Berlin (dpa) - Bundesregierung und EU-Kommission sollten nach Ansicht der industriellen Energieverbraucher so schnell wie möglich Gesetzeslücken schließen, die Insiderhandel an der Leipziger Strombörse EEX bisher faktisch straffrei machen. Das fordert der Verband der Industriellen Energie- und Kraftwirtschaft (VIK). Annette Loske, beim VIK für Grundsatzfragen zuständig, sagte dem "Tagesspiegel am Sonntag": Zwar werde von den Behörden an zusätzlichen Regeln gearbeitet, "es könnte aber schneller gehen." Durch größere Transparenz würde das Vertrauen in den Strommarkt gestärkt. "Dann gäbe es dort auch mehr Akteure.
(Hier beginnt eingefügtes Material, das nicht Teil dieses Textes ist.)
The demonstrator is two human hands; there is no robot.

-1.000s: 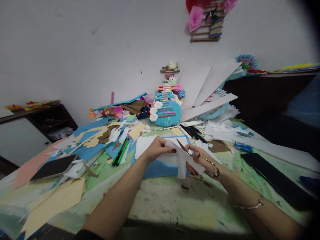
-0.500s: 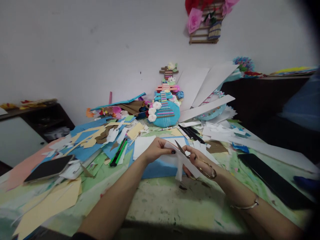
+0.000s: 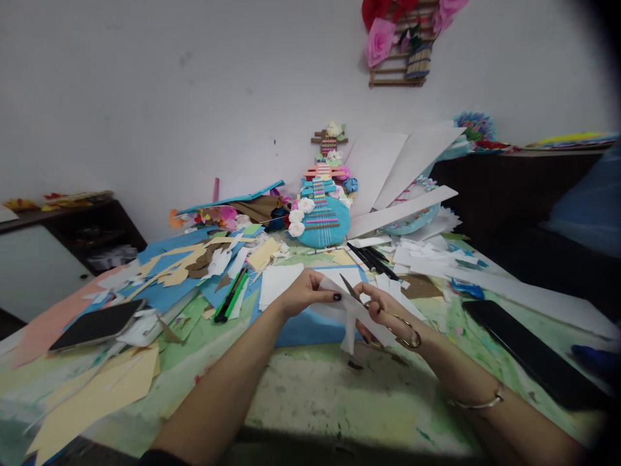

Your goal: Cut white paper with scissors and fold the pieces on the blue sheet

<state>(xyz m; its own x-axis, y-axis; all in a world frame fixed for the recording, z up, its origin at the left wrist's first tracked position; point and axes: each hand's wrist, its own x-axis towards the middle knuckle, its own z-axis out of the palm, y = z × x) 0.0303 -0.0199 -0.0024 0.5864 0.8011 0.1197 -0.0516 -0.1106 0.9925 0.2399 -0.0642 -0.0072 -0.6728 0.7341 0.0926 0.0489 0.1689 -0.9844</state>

Und das hätte mittel- bis langfristig einen preissenkenden Effekt", sagte Loske.
Bei der juristischen Verfolgung von Insiderhandel gebe es eine Schwierigkeit, heißt es beim VIK. Die Finanzaufsicht sei nur für den Terminmarkt, auf dem langfristige Lieferungen zu einem bestimmten Datum gehandelt werden, zuständig. "Der Spotmarkt wird derzeit überhaupt nicht abgedeckt", sagte Strommarktexpertin Loske. "Insiderhandel ist dort also erlaubt." Etwa 17 Prozent des
Stromverbrauchs in Deutschland werden nach Branchenangaben an diesem Markt abgedeckt. Kleineren Marktteilnehmern fehlten häufig wichtige Informationen. Falle ein Kraftwerk aus, werde das Angebot verknappt. Die Preise am Spotmarkt stiegen dann in der Regel. "Hier muss es wie am Aktienmarkt die Pflicht zu Ad-hoc-Meldungen geben", forderte die VIK-Expertin.
Ein Sprecher von
RWE verwahrte sich gegen die Vorwürfe der Manipulation. RWE als größte deutscher Stromerzeuger habe überhaupt kein Interesse daran, "angesichts einer sehr langfristig im voraus verkauften Strom-Eigenproduktion eine kurzfristige Gewinnstrategie im Spotmarkt zu verfolgen." Preisschwankungen könnten dort eher schaden, besonders wenn ungeplante Kraftwerksausfälle auszugleichen seien. Von diesen Ausfällen erfahre der professionelle Handelsteilnehmer über kommerzielle Informationsdienste sehr schnell. "RWE und ihre Händler halten sich an alle Regeln, die die
EEX und das geltende Recht vorgibt." RWE setze sich weiter aktiv dafür ein, dass die EEX und alle Marktteilnehmer ihren Weg der Transparenz weiter gehen.